There are other venues for meeting riders, but yeah, I know what you mean.

IMO, the issue here is with new riders. If they are riding with a coach/mentor, then that may be a good thing but without a pack of other riders. Trying to mix socializing with acquiring/improving a new skill set, IMO is a formula for disaster. There is (1) the "I have to keep up with the pact" issue, (2) the issue of not looking like a "squid", (3) issues of group acceptance, and (4) a whole host of other psycho-babble depending on the individual. Too much processing IMO for a new rider who should only be concentrating on his/her riding skill set. I do not see how riding in a group improves the skill set of a new rider. In fact it may hinder it by the acquisition of bad habits like "sharing a lane", or worse, stopping at a canteen with the group for "just one" beer.
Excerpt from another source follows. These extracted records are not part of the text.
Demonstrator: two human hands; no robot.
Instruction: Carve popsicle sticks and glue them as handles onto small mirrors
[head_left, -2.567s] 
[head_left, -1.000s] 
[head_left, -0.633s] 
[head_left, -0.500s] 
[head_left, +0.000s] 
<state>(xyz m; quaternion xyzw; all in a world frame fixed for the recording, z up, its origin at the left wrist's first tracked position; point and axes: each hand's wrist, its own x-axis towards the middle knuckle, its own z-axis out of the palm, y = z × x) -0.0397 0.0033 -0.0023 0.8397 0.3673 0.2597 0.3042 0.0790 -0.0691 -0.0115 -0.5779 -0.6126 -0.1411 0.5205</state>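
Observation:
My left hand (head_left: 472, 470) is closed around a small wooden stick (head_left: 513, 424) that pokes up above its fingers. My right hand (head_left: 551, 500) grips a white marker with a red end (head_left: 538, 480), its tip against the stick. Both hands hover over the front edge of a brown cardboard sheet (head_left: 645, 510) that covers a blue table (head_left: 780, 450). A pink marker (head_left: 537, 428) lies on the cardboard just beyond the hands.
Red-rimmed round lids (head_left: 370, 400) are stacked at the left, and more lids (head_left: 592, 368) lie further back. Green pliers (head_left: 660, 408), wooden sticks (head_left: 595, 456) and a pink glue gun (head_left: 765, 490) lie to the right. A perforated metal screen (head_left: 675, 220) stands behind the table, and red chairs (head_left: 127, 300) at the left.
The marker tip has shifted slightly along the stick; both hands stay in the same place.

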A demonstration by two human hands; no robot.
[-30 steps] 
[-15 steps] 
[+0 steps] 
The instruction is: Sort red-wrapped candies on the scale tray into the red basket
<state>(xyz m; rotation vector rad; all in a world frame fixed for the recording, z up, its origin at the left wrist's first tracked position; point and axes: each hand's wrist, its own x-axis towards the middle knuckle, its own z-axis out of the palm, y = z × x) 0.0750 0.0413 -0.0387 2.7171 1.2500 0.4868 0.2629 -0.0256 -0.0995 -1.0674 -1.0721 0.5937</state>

For the experienced rider, riding with a group of two or three others is good if the three are compatible and get along, IMO. Anyway, usually the older or more experienced one gets, the less one cares about keeping up with any group. So maybe group riding should be just for the experienced.

However, it may be that I am too picky. To date all of my rides to Mexico have been solo. While there are some great guys I would ride with here in the US across the country in groups of 2-3 riders, I would hesitate to ride with them to Mexico. It would simply involve too much baby-sitting, and the group would focus inward on itself, instead of focus outward on the foreign adventure. This is why a lot of the riders at ADVrider.com ride alone.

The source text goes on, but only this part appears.